2

This is just a quick question with a yes or no answer. I couldn't find an answer for on google or here (difficult to google).

I just want to know if I am doing this the correct way.

I am trying to select data matching certain conditions. Here is a snipped from my code.

c1 = (data['recency']<=3) # seen in the last 3 months
c2 = (data['transactions_per_month']>=1) # buys a ticket once a month
c3 = (data['av_spend_per_month']>=30) # spends at least €30 per month
c4 = (data['Driver']==1) # is a driver

# slice the df
data[c1 & (c2 | c3) & c4]

Is this part correct? (c2 | c3) Can I add a | condition in the middle of my & conditions?

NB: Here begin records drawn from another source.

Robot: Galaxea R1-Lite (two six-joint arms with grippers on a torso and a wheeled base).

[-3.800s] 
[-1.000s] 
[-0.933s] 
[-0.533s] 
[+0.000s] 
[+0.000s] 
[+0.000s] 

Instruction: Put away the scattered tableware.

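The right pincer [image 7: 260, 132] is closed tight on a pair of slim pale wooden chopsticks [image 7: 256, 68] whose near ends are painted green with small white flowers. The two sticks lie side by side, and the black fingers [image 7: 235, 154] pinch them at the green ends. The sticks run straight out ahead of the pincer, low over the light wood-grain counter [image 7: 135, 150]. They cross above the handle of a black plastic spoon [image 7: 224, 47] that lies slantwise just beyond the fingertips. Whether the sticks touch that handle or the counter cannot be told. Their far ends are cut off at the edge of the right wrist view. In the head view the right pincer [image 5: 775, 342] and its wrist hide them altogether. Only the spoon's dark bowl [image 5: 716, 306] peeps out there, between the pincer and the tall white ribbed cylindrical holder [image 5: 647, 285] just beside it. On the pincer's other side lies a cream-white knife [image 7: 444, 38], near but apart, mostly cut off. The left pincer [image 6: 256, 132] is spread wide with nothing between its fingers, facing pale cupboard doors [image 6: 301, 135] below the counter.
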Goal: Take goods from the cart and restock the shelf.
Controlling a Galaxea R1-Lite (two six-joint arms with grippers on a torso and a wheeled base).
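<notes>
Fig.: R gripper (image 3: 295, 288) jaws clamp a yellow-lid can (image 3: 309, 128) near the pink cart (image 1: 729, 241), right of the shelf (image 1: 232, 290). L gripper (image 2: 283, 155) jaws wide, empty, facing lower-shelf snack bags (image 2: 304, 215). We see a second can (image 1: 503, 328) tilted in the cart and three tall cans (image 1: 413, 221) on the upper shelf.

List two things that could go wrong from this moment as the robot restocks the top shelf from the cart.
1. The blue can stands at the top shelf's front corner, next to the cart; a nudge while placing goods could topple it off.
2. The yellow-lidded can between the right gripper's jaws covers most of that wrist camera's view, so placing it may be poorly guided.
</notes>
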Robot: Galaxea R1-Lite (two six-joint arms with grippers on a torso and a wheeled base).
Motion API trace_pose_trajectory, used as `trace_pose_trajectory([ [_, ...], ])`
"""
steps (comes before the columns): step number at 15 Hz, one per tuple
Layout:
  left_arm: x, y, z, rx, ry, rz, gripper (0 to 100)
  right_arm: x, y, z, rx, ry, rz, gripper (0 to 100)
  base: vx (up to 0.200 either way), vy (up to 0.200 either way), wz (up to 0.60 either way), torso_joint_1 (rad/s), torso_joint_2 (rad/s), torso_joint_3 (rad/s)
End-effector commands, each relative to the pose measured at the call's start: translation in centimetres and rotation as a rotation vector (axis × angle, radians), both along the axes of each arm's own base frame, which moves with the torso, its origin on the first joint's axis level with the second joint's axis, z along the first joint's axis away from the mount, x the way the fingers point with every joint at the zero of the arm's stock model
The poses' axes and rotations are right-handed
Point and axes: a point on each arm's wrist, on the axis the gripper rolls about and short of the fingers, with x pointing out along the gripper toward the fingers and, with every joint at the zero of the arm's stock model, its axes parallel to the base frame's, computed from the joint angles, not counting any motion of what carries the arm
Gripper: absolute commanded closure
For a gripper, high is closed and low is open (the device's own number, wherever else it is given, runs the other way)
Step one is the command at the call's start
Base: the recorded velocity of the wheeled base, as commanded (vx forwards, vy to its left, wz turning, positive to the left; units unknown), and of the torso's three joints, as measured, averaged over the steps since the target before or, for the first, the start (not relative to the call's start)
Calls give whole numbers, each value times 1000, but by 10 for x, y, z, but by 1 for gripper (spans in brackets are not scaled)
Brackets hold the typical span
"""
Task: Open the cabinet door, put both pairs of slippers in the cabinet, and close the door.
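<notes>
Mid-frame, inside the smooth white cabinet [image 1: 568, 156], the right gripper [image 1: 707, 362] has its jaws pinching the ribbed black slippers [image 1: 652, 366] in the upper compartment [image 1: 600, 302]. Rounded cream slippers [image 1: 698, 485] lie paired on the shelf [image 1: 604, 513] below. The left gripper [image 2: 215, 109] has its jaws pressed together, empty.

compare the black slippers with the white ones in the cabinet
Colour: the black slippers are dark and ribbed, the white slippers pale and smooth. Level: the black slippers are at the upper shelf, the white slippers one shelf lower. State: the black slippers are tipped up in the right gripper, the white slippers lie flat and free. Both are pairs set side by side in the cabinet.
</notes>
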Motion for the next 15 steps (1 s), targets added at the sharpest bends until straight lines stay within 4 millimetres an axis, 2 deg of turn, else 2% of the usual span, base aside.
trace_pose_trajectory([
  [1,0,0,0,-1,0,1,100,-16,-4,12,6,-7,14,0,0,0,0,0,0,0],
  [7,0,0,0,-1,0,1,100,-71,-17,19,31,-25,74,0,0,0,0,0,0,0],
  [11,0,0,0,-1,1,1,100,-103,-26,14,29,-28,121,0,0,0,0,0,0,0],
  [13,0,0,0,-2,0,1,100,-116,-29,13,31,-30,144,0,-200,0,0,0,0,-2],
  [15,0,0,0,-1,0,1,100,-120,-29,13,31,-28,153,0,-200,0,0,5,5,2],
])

If it is wrong, what is the correct way to do it?

SCool
  • 3,104
  • 4
  • 21
  • 49
  • Yes but it needs to be like `data[ (col1>10)or (col2<10)]` i.e.passing the filters and not the fitered data. See mroe here https://pandas.pydata.org/pandas-docs/stable/user_guide/indexing.html#boolean-indexing – Equinox Oct 02 '20 at 15:15
  • Yes, you can. https://stackoverflow.com/questions/48978550/pandas-filtering-multiple-conditions – Siva Kumar Sunku Oct 02 '20 at 15:25
  • @venky__ so you used `or` instead of `|`. Do I need to change the `|` to `or`? – SCool Oct 02 '20 at 15:30
  • Use the `operators( & | )` I should have written `|` – Equinox Oct 02 '20 at 15:33
  • Should be safer: `data[((c1) & ((c2) | (c3))) & (c4)]` . The parentheses you have around condition definitions make it look like tuple object with series in it, which is why I put the parentheses again – user2827262 Oct 02 '20 at 17:45

1 Answers1

0

Yes, this is a perfectly reasonable thing to do.

According to the Pandas manual, you can combine multiple selectors using boolean operators such as &, |, and ~.

Another common operation is the use of boolean vectors to filter the data. The operators are: | for or, & for and, and ~ for not. These must be grouped by using parentheses, since by default Python will evaluate an expression such as df['A'] > 2 & df['B'] < 3 as df['A'] > (2 & df['B']) < 3, while the desired evaluation order is (df['A'] > 2) & (df['B'] < 3).

(Source.)

You might also explore the DataFrame.query() method, which can accomplish a similar thing.

Nick ODell
  • 15,465
  • 3
  • 32
  • 66